The willingness to spend on healthcare in general will grow over time (whether privately funded or funded by government programs). Kidney disease is very much related to diabetes, which in turn is very much related to obesity, which in turn is very much related to increasing purchasing power per capita. Mortality for dialysis patients have been going down significantly during the last decade, and there is no sign that this development will stop. All in all, I find it extremely likely that DVA will serve many more additional customers during the next decade. Since DVA has a low-cost profile with significant cost advantage over smaller players (but also over Fresenius), I believe it is very likely that this will also result in significantly higher earnings power a couple of years down the road.

 

I would be very surprised if the number of living dialysis patients in USA didn't dubble over the next decade.
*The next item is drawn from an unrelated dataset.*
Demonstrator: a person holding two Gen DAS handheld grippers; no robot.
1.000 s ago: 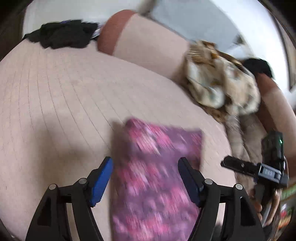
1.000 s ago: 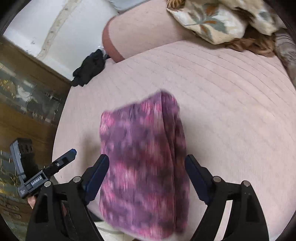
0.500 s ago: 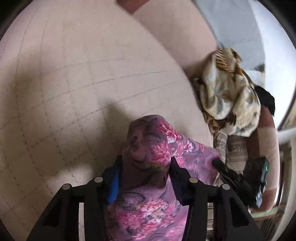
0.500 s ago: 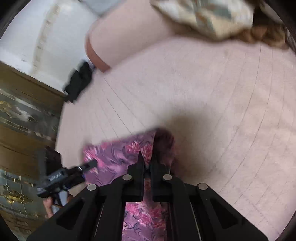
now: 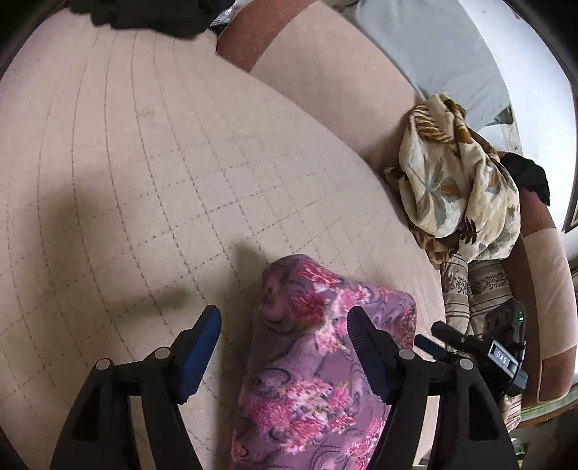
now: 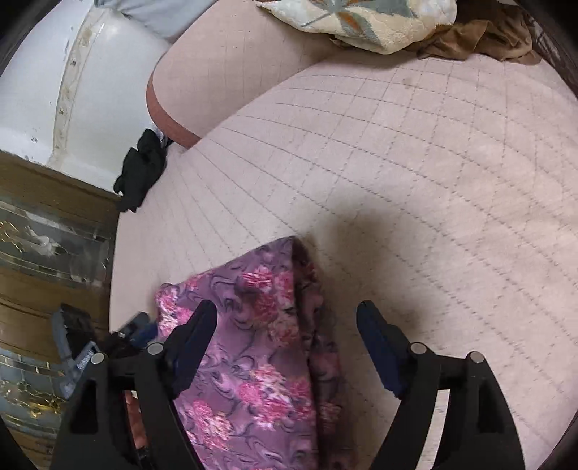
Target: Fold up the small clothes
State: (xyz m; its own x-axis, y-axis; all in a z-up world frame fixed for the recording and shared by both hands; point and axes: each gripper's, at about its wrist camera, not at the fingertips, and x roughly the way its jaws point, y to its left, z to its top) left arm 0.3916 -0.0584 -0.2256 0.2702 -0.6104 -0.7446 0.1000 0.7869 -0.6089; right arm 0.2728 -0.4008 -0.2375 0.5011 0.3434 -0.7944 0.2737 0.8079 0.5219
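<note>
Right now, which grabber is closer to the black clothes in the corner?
Left. The black clothes lie far across the sofa, ahead of the left gripper. From the right gripper they sit far off to its left side. Both are far away.

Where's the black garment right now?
The black garment lies bunched at the far left corner of the pink quilted cushion in the right wrist view, beside the bolster's end, well away from the purple floral cloth.

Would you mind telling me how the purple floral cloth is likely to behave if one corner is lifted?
The purple floral cloth looks soft and plush, so it would probably droop. Its rounded, bulging fold suggests some thickness. On the quilted cover it would likely drag rather than slide.
</note>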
I find no reason to believe that DVA will not retain its market share. I also find it likely that the value of a dialysis patient will grow over the next decade.

 

My best guess is that DVA due to their favorable market conditions has a high probability of tripling its free cash flow over the next ten years. IF this happens, and DVA finances the capex needed to grow with its cash flow, the stockholders of DVA will have a very nice time. A tripling of the Cash Flow could take net debt levels from today's ~$8 BN to $24 BN, freeing up $16 BN to shareholders in the form of buybacks or growing the HCP business or whatever management finds smart from a capital allocation viewpoint.

 

I have not found one compelling argument as of why the dialysis market would not continue to grow during the next ten years, just at it has grown for the last thirty years. I would be happy if someone could share one with me.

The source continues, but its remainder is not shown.